Influence of Primary Ooid Mineralogy on Porosity Evolution in Limestone and Dolomite Reservoirs: An Example from the Eastern Gulf of Mexico Basin
William A. Tedesco¹,² and R. P. Major¹
¹Department of Geology and Geological Engineering, University of Mississippi, 120 Carrier Hall, University, Mississippi 38677–1848
²Present Address: Anadarko Petroleum Corporation, 1201 Lake Robbins Dr., The Woodlands, Texas 77251
Ooids in the Jurassic Smackover Formation of the eastern Gulf of Mexico Basin have tangential, radial, and mixed tangential and radial fabrics. Based on well established petrographic criteria, tangential ooids were originally aragonite, radial ooids were originally magnesian calcite, and mixed tangential and radial ooids were originally bimineralic (aragonite and magnesian calcite).
Ooid grainstones of the Smackover Formation at Womack Hill Field occur at the tops of three upward-shoaling parsequences.

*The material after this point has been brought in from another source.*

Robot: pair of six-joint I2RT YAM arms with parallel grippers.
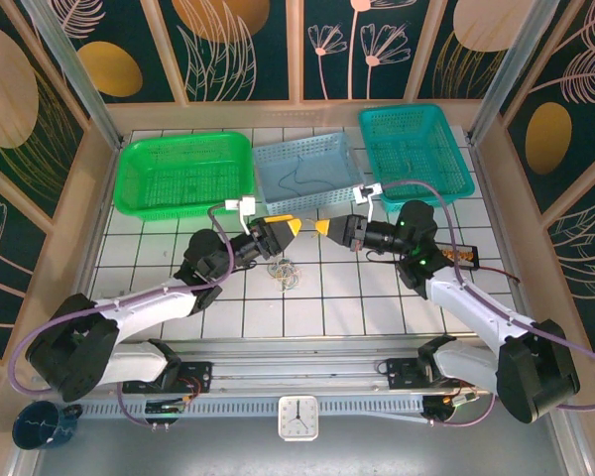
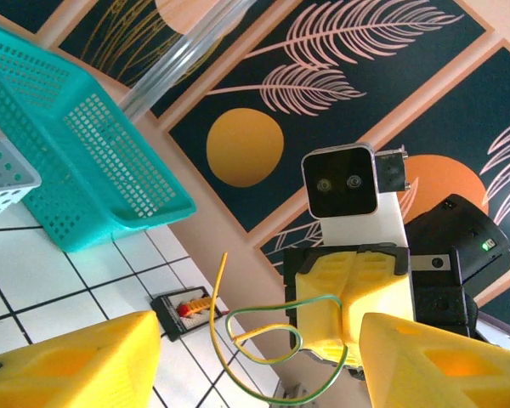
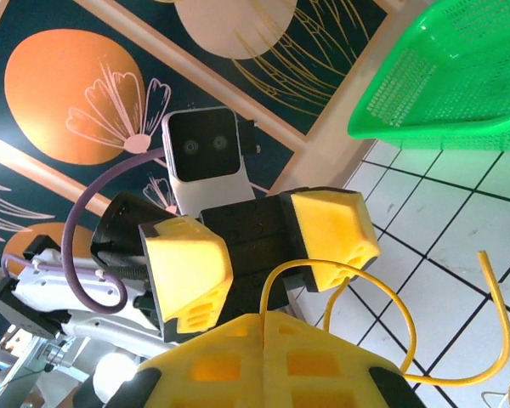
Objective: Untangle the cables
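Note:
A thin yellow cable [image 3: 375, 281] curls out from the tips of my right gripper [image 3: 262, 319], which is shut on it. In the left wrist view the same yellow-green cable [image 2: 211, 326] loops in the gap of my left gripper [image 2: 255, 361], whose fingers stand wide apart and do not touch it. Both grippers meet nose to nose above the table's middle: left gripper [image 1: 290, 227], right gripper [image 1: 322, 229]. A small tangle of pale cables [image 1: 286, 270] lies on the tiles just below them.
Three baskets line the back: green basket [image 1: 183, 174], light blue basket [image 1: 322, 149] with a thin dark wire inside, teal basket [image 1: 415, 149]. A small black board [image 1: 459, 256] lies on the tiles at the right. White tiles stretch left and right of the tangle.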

Magnesian calcite ooids are dominant in the two lower parasequences, where the depositional environment was likely normal marine. Aragonite ooids are dominant in the uppermost parasequence, which was deposited near the termination of Smackover deposition when the basin was becoming more restricted. The Buckner Anhydrite overlies the Smackover Formation, indicating increased basin restriction.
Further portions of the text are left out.